For every line in the records below that holds "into", make a copy.

==================================================

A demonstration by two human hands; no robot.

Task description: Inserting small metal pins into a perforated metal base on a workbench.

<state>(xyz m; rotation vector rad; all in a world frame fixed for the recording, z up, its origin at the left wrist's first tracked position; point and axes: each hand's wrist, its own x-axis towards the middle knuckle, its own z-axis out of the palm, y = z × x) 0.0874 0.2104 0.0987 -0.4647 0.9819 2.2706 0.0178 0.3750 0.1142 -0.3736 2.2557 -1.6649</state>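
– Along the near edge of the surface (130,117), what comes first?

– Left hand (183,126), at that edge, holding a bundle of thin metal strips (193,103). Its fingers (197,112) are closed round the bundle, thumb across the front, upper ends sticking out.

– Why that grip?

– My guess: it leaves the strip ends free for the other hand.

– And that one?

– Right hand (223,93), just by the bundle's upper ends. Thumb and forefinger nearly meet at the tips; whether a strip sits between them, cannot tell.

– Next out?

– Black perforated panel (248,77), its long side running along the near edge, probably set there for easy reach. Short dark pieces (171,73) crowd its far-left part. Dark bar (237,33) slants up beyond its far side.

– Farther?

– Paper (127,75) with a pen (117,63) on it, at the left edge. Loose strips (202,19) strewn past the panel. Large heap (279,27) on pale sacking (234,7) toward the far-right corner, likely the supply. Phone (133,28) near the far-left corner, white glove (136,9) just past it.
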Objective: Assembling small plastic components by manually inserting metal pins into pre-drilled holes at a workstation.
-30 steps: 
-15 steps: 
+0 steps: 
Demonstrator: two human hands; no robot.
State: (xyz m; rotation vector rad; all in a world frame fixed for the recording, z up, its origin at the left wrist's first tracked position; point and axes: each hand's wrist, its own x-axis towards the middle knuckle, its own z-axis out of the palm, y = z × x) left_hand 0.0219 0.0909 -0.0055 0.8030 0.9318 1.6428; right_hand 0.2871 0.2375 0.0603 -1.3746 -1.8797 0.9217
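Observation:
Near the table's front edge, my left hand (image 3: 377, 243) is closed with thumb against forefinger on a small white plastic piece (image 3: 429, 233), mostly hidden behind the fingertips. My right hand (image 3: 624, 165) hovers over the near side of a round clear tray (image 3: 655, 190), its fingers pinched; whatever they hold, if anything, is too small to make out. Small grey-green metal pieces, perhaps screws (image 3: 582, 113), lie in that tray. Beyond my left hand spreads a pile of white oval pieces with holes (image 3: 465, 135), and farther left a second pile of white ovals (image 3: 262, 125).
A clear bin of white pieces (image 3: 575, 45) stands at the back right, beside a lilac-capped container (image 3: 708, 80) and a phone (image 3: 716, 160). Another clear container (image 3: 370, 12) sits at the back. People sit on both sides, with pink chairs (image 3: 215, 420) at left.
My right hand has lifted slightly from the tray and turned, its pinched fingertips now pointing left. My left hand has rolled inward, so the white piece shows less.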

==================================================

▶ _Exercise result_:
Task description: Inserting small metal pins into a perforated metal base on a workbench.
Objective: Assembling small plastic components by manually inserting metal pins into pre-drilled holes at a workstation.

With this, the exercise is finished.